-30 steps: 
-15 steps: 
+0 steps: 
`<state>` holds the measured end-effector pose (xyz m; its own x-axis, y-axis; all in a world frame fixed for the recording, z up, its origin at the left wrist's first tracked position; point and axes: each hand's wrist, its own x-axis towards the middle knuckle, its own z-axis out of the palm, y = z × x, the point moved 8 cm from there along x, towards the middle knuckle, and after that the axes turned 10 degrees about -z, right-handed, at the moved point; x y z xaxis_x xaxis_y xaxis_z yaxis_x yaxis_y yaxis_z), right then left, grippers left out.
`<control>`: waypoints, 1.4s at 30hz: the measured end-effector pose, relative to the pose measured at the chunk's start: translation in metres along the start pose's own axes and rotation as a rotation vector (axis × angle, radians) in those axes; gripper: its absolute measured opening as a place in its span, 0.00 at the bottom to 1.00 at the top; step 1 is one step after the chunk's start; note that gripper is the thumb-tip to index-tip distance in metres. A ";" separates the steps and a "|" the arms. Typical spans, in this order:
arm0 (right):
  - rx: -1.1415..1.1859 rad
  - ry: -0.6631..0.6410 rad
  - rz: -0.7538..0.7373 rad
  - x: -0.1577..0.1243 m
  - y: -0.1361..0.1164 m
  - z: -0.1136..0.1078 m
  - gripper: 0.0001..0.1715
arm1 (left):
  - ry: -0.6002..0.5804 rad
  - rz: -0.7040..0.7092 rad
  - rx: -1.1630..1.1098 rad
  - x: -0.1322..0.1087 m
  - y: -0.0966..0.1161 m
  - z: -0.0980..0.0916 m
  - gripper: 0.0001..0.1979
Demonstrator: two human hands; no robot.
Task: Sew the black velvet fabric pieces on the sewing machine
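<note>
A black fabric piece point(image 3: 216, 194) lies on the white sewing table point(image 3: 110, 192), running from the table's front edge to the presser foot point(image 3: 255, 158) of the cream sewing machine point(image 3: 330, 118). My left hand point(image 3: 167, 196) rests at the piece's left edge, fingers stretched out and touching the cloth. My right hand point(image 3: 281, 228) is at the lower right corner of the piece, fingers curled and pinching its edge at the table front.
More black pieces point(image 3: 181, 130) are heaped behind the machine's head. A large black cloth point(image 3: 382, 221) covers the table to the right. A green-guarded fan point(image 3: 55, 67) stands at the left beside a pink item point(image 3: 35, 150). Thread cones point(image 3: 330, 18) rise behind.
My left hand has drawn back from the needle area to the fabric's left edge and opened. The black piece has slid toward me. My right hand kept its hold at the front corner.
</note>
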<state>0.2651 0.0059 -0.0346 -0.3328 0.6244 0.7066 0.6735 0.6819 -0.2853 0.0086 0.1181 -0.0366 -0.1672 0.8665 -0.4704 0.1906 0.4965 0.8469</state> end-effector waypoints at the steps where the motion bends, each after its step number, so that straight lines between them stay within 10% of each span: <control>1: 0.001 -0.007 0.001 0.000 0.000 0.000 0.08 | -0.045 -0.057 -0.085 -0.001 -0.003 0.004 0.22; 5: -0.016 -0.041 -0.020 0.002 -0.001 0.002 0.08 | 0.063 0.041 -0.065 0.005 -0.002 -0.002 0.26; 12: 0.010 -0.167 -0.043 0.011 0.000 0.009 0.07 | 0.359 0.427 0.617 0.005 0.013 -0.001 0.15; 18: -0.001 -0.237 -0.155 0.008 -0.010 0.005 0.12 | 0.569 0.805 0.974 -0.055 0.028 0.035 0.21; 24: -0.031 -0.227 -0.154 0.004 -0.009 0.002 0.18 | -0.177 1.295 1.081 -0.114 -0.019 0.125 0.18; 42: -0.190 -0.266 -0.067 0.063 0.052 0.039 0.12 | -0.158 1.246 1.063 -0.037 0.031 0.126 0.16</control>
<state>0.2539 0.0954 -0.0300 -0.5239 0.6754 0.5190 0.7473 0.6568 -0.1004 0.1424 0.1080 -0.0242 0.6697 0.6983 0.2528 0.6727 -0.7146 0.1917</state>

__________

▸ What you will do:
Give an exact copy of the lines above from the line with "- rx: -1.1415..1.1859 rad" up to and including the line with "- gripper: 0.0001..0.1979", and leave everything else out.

▸ Task solution:
  - rx: -1.1415..1.1859 rad
  - ry: -0.6631..0.6410 rad
  - rz: -0.7538..0.7373 rad
  - x: -0.1577..0.1243 m
  - y: -0.1361..0.1164 m
  - z: -0.1136..0.1078 m
  - gripper: 0.0001..0.1715
arm1 (left):
  - ry: -0.6002..0.5804 rad
  - rz: -0.7040..0.7092 rad
  - rx: -1.1630..1.1098 rad
  - x: -0.1322..0.1087 m
  - y: -0.0966..0.1161 m
  - z: -0.0980..0.0916 m
  - gripper: 0.0001..0.1979

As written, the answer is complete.